* **The problem**
Would you please print the data a second time, exactly as it stands?

* **Dataset content**
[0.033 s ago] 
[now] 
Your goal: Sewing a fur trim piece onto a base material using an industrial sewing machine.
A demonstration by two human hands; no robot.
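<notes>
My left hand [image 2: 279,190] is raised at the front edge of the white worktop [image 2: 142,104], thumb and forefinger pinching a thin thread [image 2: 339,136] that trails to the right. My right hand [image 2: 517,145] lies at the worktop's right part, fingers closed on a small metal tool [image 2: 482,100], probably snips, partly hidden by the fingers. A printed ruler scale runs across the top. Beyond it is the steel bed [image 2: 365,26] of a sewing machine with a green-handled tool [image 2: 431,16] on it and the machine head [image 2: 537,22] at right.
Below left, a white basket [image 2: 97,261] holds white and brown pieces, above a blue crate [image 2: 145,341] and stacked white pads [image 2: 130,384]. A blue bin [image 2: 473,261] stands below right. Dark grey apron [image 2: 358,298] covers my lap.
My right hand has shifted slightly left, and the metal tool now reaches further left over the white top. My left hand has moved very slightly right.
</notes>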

* **Result below**
[0.033 s ago] 
[now] 
Your goal: Sewing a fur trim piece onto a base material using an industrial sewing machine.
A demonstration by two human hands; no robot.
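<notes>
My left hand [image 2: 279,190] is raised at the front edge of the white worktop [image 2: 142,104], thumb and forefinger pinching a thin thread [image 2: 339,136] that trails to the right. My right hand [image 2: 517,145] lies at the worktop's right part, fingers closed on a small metal tool [image 2: 482,100], probably snips, partly hidden by the fingers. A printed ruler scale runs across the top. Beyond it is the steel bed [image 2: 365,26] of a sewing machine with a green-handled tool [image 2: 431,16] on it and the machine head [image 2: 537,22] at right.
Below left, a white basket [image 2: 97,261] holds white and brown pieces, above a blue crate [image 2: 145,341] and stacked white pads [image 2: 130,384]. A blue bin [image 2: 473,261] stands below right. Dark grey apron [image 2: 358,298] covers my lap.
My right hand has shifted slightly left, and the metal tool now reaches further left over the white top. My left hand has moved very slightly right.
</notes>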

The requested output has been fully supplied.